Currently it supports COLOR_YUV2BGR_NV12 and COLOR_YUV2RGB_NV12 for CV_8U only. Unfortunately there doesn't appear to be a npp function supporting RGBA.

It requires NPP v13 or greater, as nppiNV12ToRGB_8u_ColorTwist32f_P2C3R_Ctx is buggy in earlier versions of NPP.

Pull Request Readiness Checklist

See details at https://github.com/opencv/opencv/wiki/How_to_contribute#making-a-good-pull-request

  • I agree to contribute to the project under Apache 2 License.
  • To the best of my knowledge, the proposed patch is not based on a code under GPL or another license that is incompatible with OpenCV
  • The PR is proposed to the proper branch
  • [] There is a reference to the original bug report and related work
  • [] There is accuracy test, performance test and test data in opencv_extra repository, if applicable
    Patch to opencv_extra has the same branch name.
  • The feature is well documented and sample code can be built with the project CMake

No patch to opencv_extra - but test is included that compares cv::cuda::cvtColorTwoPlane to cv::cvtColorTwoPlane.

@cudawarped
Copy link
Contributor

cudawarped commented Nov 8, 2025

@srcejon Would it be better to use cv::cudacodec::NVSurfaceToColorConverter as NV12 is a video format? The only difference being NVSurfaceToColorConverter accepts NV12 as a single plane, however it supports

  1. conversion to BGR, RGB, BGRA, RGBA and gray,
  2. 8 and 16 bit input/output,
  3. packed and planar formats,
  4. full and limited ranges, and
  5. different color space standards.

e.g.

int rows = 1080;
int cols = 1920;
int type = CV_8U;
cv::Mat nv12(rows*1.5,cols, type);
cv::randu(nv12, 16, 235);
cv::cuda::GpuMat bgr;
Ptr<cv::cudacodec::NVSurfaceToColorConverter> yuvConverter = cudacodec::createNVSurfaceToColorConverter(cv::cudacodec::ColorSpaceStandard::BT601);
yuvConverter->convert(nv12, bgr, cv::cudacodec::SurfaceFormat::SF_NV12, cv::cudacodec::ColorFormat::BGR);
Mat bgrHost;
bgr.download(bgrHost);

If you agree then the requirement for Nvidia Video Codec SDK to be installed for this function to be available should be removed.

@srcejon
Copy link
Contributor Author

srcejon commented Nov 8, 2025

@srcejon Would it be better to use cv::cudacodec::NVSurfaceToColorConverter as NV12 is a video format? The only difference being NVSurfaceToColorConverter accepts NV12 as a single plane

In my application (Which is using FFMPEG with HW decoder (pixfmt=AV_PIX_FMT_CUDA, so should be using NVDEC)), it appears to be giving me two plane NV12. As far as I can see, the UV plane isn't contiguous with the Y plane - there's a small gap inbetween.
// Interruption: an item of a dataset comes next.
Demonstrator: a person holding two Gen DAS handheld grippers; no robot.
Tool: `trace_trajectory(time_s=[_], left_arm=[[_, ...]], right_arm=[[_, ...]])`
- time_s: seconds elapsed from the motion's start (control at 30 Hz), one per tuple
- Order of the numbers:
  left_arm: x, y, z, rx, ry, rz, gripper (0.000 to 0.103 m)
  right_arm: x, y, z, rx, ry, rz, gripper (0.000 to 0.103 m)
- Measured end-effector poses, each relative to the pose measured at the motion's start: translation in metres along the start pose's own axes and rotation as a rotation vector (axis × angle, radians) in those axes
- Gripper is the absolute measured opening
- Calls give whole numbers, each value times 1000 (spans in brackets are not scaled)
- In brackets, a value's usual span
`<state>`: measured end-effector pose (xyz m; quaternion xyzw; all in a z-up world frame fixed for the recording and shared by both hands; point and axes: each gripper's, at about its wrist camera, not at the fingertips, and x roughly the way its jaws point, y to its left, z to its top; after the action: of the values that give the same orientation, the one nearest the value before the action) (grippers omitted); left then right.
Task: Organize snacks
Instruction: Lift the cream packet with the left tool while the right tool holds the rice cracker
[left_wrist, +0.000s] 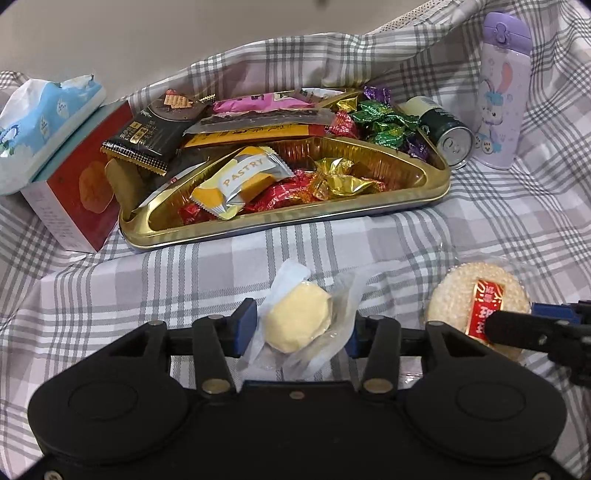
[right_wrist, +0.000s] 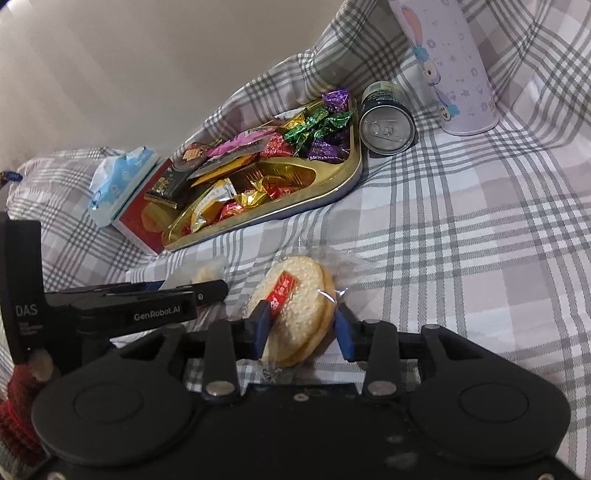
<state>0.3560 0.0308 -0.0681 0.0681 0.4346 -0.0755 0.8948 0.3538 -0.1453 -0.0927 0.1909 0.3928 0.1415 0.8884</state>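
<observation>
My left wrist view shows a pale yellow pastry (left_wrist: 297, 319) in a crinkled clear wrapper, lying on the checked cloth (left_wrist: 207, 266) between the blue pads of my left gripper (left_wrist: 299, 328); the jaws stand wide and neither pad presses on it. My right wrist view shows that pastry only as a sliver behind the left gripper's black finger. It shows instead the round rice crackers (right_wrist: 295, 310), grainy, stacked as a pair in clear film with a red label, tilted on edge between the pads of my right gripper (right_wrist: 301, 332). The left pad touches the stack, the right pad meets only film, so the jaws are partly apart, no firm grip. Beyond, toward the cloth's far edge, sits the gold foil-lined tray (left_wrist: 280, 225) heaped with shiny wrapped candies (left_wrist: 384, 122).
</observation>
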Motion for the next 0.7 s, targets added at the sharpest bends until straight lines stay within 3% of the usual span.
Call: trace_trajectory(time_s=[0.17, 0.43, 0.7], left_arm=[[0, 4, 0, -34, -9, -16, 54], [0, 7, 1, -24, 1, -43, 53], [-10, 16, -4, -65, -19, -87, 52]], right_arm=[[3, 12, -2, -26, -21, -54, 46], [9, 16, 3, -56, 12, -54, 50], [1, 16, 3, -68, -38, -29, 37]])
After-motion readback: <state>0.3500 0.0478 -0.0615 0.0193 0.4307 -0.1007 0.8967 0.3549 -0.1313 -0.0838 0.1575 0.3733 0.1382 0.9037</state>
(Why aren't I using cv::cudacodec? Because I have an mp4 with multiple video + audio streams, which doesn't appear to be supported)

Both cudacodec and FFPMEG are using NVDEC, so presumably there should be a way for it to work, but can't currently see it.

Maybe it's a useful function anyway - as it's in the main opencv library.

@cudawarped
Copy link
Contributor

cudawarped commented Nov 8, 2025

I guess that's how FFMpeg wants to present the output, the Nvidia decoder uses

cudaVideoSurfaceFormat_NV12=0, /**< Semi-Planar YUV [Y plane followed by interleaved UV plane] */

Anyway what's your use case for outputing NV12 and then converting to BGR/RGB and why only from SD files using BT.601 color space?

@asmorkalov Should we have additional CUDA functions for different data layouts?

@srcejon
Copy link
Contributor Author

srcejon commented Nov 9, 2025

I guess that's how FFMpeg wants to present the output, the Nvidia decoder uses

cudaVideoSurfaceFormat_NV12=0, /**< Semi-Planar YUV [Y plane followed by interleaved UV plane] */

I will dig in to it more to try to find out why it appears different and if really necessary to have two plane conversion.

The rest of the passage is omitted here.